Pour apprécier le film à sa juste valeur, il va vous falloir rappeler votre naïveté d’antan, puis faire un bond de quelques années en arrière, s’imaginer découvrir pour la première fois au cinéma tard le soir le film sans jamais avoir vu des films cultes comme Les griffes de la nuit, La mouche, Aliens ou bien Le blob. Partant de là, Evil dead, on peut largement le considéré comme légendaire car oui, il est légendaire à n’en point douter. Un film d’horreur fait avec beaucoup d’amour pour l‘horreur. De nos jours, ce n’est plus le cas.

 

Regardez ces yeux ? Pourquoi c’est plus ces yeux à elle ? Pour l’amour du ciel qu’est ce qui est arrivé à ces yeux ?!!

 

Après avoir vu ce film, ne vous plaignez plus de votre peau et de ses quelques impuretés

 

Dans Evil dead et tout comme d’autres films avant lui, Sam Raimi évoque de façon concrète tout ce dont l’être humain a peur. La solitude, l’inconnu, le noir, se perdre dans la forêt, disparition des proches (amis, famille), mise à mort. Evil dead sera cruel, mettra tout vos sens en alerte tout comme ces héros.

evil dead linda ash tronconneuse

En utilisant de manière ingénieuse sa caméra lors de plans à la troisième personne en plongée et contre-plongée, Raimi nous plonge littéralement dans de l’horreur pure, nous mettant à la place d’une source maléfique puissante, enfouie depuis quelques temps sous terre, semant la mort, poursuivant ses proies en se débarrassant de tout obstacles telles les fenêtres et les portes.  D’abord posé, calme et réfléchi, Evil dead, lentement, mais surement, fera très vite évolué Ash, la star de notre film vivant un enfer en voyant ses êtres chers trépassés uns à uns, n’hésitant pas à recourir aux armes pour se défendre de manière instinctive et désespérée.

evil dead ash hache

Une surprise d’avoir un héros masculin dans un film d’horreur. La recette voulant que le personnage principal soit toujours une femme forte ou devenant forte. Ici, on explorera bien ce cruel dilemme à savoir : Que feriez-vous si votre petite amie se transformait en démon? Le début d’Evil dead sera banal, déjà vu et revu, mais par la suite, dites bonjour au chaos horrifique original ne lésinant pas sur le sang.

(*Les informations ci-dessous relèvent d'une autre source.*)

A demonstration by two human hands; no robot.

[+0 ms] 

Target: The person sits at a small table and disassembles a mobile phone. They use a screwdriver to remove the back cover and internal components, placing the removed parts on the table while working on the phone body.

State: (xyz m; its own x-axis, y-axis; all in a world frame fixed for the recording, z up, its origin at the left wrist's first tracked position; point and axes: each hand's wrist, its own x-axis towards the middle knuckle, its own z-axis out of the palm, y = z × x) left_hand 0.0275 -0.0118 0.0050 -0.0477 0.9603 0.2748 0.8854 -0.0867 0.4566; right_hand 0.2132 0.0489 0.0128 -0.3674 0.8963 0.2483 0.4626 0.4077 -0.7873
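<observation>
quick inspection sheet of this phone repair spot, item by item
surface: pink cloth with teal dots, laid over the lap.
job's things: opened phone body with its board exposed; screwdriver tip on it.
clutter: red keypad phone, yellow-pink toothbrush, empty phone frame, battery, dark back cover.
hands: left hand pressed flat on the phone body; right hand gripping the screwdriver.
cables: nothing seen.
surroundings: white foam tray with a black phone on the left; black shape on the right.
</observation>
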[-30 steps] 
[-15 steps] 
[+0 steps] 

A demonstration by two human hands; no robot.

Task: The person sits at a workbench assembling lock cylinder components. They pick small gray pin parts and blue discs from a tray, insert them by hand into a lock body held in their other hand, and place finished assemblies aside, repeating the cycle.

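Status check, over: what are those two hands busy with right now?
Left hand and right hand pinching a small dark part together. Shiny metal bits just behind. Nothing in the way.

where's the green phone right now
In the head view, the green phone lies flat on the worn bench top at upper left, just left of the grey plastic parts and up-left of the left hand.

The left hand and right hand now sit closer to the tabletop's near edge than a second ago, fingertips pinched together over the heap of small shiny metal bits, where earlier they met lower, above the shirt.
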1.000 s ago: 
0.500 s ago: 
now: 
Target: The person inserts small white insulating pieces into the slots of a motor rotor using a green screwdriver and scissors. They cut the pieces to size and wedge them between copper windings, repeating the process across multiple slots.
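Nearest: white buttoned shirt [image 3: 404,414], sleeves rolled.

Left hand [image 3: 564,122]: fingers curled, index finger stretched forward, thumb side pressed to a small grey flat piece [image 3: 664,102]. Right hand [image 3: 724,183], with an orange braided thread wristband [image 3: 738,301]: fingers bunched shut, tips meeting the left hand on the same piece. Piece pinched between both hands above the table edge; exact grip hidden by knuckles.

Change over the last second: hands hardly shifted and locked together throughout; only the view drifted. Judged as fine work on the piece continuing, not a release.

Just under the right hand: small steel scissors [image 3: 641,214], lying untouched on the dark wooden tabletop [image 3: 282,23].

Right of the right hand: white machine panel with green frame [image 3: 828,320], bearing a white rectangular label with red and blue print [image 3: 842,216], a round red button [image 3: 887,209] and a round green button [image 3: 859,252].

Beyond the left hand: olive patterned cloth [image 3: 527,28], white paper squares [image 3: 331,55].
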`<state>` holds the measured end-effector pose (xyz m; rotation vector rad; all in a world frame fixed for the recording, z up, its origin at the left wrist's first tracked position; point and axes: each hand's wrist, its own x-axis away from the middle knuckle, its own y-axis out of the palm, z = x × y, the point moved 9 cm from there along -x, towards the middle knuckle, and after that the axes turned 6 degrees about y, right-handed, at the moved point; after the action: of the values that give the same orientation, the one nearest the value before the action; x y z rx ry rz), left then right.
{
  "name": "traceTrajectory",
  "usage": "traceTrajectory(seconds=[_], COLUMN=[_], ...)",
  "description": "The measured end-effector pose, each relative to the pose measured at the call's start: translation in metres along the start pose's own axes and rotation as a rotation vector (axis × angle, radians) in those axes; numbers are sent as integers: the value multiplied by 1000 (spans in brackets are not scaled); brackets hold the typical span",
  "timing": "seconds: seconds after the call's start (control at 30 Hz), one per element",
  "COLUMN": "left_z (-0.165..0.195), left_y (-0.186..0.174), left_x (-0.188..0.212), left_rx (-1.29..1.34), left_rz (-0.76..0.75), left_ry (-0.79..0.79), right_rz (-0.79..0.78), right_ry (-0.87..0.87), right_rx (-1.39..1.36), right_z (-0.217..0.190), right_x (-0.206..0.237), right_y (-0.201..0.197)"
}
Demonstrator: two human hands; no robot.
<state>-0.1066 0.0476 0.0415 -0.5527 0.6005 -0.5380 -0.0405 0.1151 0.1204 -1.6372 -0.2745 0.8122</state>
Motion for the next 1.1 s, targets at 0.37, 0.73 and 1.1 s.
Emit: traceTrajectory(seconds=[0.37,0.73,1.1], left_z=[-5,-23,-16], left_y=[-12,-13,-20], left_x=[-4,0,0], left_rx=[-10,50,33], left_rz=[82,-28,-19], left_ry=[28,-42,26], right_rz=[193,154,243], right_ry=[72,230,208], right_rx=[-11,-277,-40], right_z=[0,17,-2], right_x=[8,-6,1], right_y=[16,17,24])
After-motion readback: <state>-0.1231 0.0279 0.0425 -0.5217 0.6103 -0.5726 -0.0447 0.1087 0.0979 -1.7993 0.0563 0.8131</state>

evil dead demon sous sol chaine

Vous aimez les shaky cam, les jeunes femmes prudes dénudées et agressées sexuellement par des branches d’arbres, le gore bien gore, la pate à modeler « horrifique », les ambiances macabres et cauchemardesques, les objets bougeant tous seuls, les volets qui claquent, les comptines chantées de façon douce par un être terrifiant, les maisons isolées dans une sinistre forêt, les possessions démoniaques et un groupe de jeunes pas vraiment futé ? Si en plus vous avez quelques problèmes psychologiques refoulés et que vous affectionnez tout particulièrement voir la folie diabolique, vous auriez tord de passer à coté d’Evil dead premier du nom. Le film qui lança la carrière d’un tout jeune Sam Raimi.

 

Un par un, on vous emportera. Tous !

 

Au final, voir Evil dead c’est plonger en pleine crise de démence hystérique dans un chalet coupé de toute civilisation aux cotés d’un groupe de jeunes dépassés par la situation. Début posé puis rythme déchainé, possession démoniaque des protagonistes et carrément du caméraman, plans subjectifs brillamment utilisés, ambiance faisant froid dans le dos tout en étant parfois drôle malgré elle, un mauvais esprit hantant les lieux, forêt glauque, chair en putréfaction, fumée, morts, résurrections, jump scare, déferlement d’hémoglobine à en remplir une citerne de la croix rouge, têtes/mains/bras/pieds arrachés/découpés, hurlements humains, ricanements démoniaques, un tout jeune Bruce Campbell vêtu d’un mono sourcil à faire pâlir Frida Kahlo, tous ces ingrédients et visuels ont beau paraitre kitsch, ils nous donne un petit film unique en son genre méritant qu’on lui donne une petite heure vingt de notre temps juste par curiosité et respect pour son réalisateur.  Un gros délire d’un fanboy devenu un grand du cinéma.